Ujung – ujungnya terjadi dry conversation karena tidak ada topik yang
berujung ke pembicaraan panjang dan berisi. Yang penting sudah mengambil foto,
CEKREK! UPLOAD, lalu semua asik dengan HP
masing-masing.
Lalu apakah dengan
banyak unggahan ke media sosial itu salah? Tentu tidak! Ada beberapa orang teman saya yang
suka membagikan curhat dalam hidupnya dan media sosial menjadi sarana baginya
untuk menyalurkan kesenangannya tersebut. Ada juga yang menjadikan media sosial sebagai lahan
usahanya sehingga dia harus keep everything
updated supaya jangan sampai dilupakan orang. Semua kembali lagi ke
pilihan masing-masing. Menyebarkan pesan positif dan cerita yang menggugah semangat, menyampaikan rasa sayang terhadap orang-orang terdekat, memberikan motivasi atau bahkan menjadi sosok role model yang memberi inspirasi melalui konten media sosial merupakan cara-cara pemanfaatan sosial media secara bijak, yang saya sendiri berharap suatu saat bisa membangun media sosial saya untuk hal-hal tersebut.
Saya senang ketika
bertemu dengan orang baru. Biasanya ada banyak hal yang bisa didiskusikan untuk
saling mengenal satu sama lain. Saya punya pengalaman yang berkesan dimana pada
waktu itu saya dikenalkan dengan seseorang ketika saya sedang magang di Kalimantan. Waktu itu
saya panik karena saya pergi berdua saja dengan orang yang sama sekali tidak
saya kenal sebelumnya. Saya kuatir bahwa saya akan kesulitan untuk
berkomunikasi dengannya karena saya bukan tipe orang yang suka basa-basi
sehingga takut jika saya tidak ada bahan/topik pembicaraan nantinya. Surprisingly, ternyata malam yang saya
takutkan itu ternyata jadi malam yang asik dan seru! Kita bicara tentang banyak
hal, bukan saja tentang kehidupan masing-masing namun juga tentang hal-hal out of the box seperti tentang tingkat
kriminalitas di Kota B, prostitusi di Kota B, tentang kisah – kisah di tempat - tempat yang kita lewati malam itu. Malam
itu untuk pertama kalinya saya bertemu dengan orang yang menghargai makna dari
suatu pertemuan. Kita
adalah orang yang berbeda frekuensi dan saya rasa juga punya perbedaan mengenai
something that we passionate about, namun
malam itu kita bisa get along through the
conversation!
Setiap pertemuan dengan
siapa saja akan menjadi berarti jika kita sungguh – sungguh memaknainya.

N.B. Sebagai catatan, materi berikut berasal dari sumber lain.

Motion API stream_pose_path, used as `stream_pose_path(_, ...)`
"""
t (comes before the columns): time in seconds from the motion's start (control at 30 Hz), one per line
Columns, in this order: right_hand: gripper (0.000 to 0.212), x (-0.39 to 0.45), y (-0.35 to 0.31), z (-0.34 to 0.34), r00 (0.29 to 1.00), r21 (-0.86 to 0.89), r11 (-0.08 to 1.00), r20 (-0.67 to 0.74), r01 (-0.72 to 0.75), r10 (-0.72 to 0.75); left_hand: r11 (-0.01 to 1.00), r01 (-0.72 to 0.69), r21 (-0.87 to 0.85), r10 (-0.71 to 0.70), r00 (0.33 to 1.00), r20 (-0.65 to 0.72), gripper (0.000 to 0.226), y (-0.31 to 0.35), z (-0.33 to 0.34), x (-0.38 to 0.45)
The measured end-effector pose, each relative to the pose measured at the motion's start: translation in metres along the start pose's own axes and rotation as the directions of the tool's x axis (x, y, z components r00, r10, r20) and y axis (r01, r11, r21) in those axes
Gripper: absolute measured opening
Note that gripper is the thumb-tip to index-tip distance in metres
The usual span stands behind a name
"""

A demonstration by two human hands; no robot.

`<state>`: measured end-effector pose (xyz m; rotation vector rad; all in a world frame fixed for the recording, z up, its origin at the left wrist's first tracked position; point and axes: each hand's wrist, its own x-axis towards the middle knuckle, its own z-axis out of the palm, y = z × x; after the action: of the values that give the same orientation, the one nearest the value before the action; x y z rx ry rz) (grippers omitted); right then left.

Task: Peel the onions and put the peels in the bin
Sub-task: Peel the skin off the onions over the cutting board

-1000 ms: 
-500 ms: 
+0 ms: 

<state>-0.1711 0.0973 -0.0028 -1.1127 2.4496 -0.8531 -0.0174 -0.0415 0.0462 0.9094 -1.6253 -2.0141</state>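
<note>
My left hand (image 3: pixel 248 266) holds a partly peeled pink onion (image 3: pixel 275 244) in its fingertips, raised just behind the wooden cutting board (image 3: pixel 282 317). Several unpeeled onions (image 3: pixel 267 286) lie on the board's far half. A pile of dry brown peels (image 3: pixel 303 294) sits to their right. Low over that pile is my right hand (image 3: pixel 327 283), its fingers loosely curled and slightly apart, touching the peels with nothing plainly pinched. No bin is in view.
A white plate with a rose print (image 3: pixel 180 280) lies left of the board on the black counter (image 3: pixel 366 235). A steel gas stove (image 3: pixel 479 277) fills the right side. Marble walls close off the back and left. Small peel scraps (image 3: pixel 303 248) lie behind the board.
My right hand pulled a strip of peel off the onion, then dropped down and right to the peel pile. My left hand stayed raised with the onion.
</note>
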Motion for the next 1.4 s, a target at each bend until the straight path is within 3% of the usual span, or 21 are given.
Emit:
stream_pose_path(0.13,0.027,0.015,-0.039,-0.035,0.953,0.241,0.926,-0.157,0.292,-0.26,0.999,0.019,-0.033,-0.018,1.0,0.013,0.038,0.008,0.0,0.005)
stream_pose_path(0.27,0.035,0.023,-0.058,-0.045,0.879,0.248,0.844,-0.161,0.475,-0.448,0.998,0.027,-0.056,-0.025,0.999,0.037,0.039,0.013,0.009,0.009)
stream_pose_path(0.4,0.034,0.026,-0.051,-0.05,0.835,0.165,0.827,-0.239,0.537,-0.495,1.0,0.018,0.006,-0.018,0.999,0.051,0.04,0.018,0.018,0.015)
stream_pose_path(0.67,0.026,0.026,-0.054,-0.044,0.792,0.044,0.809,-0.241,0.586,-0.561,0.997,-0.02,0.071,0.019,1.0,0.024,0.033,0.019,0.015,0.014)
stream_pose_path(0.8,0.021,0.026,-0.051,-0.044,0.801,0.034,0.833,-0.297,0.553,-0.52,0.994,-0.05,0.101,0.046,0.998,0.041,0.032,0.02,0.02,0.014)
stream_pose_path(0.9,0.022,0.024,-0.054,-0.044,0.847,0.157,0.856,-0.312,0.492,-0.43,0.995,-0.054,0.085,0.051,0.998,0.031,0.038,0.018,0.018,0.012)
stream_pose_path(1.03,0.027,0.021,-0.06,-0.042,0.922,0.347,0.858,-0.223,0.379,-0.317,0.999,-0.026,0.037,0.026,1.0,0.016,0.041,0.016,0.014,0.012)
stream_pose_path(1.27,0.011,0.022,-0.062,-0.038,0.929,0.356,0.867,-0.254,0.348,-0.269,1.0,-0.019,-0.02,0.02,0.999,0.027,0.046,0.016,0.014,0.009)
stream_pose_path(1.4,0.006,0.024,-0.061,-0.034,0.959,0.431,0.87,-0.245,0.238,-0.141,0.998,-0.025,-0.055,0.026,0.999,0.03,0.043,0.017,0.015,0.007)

Terlepas dari kebutuhan akan konten di sosial media, sesungguhnya penting bagi
kita untuk menghargai keberadaan orang yang bersama kita dan benar – benar masuk
dalam komunikasi diantaranya. Sejak hari dimana saya kira saya akan “basa –
basi” sepanjang malam but turns out that
I’m wrong, saya jadi selalu menganggap lawan bicara saya seperti “orang
baru” yang harus kita kenali lebih dalam dan kita dengarkan. Barangkali jika
hal sederhana seperti ini bisa kita lakukan dengan baik, maka akan mengurangi
kebutuhan kita untuk exist di sosial
media. Pada akhirnya menjadi “exist” diantara
orang – orang di dunia nyata jauh lebih membahagiakan.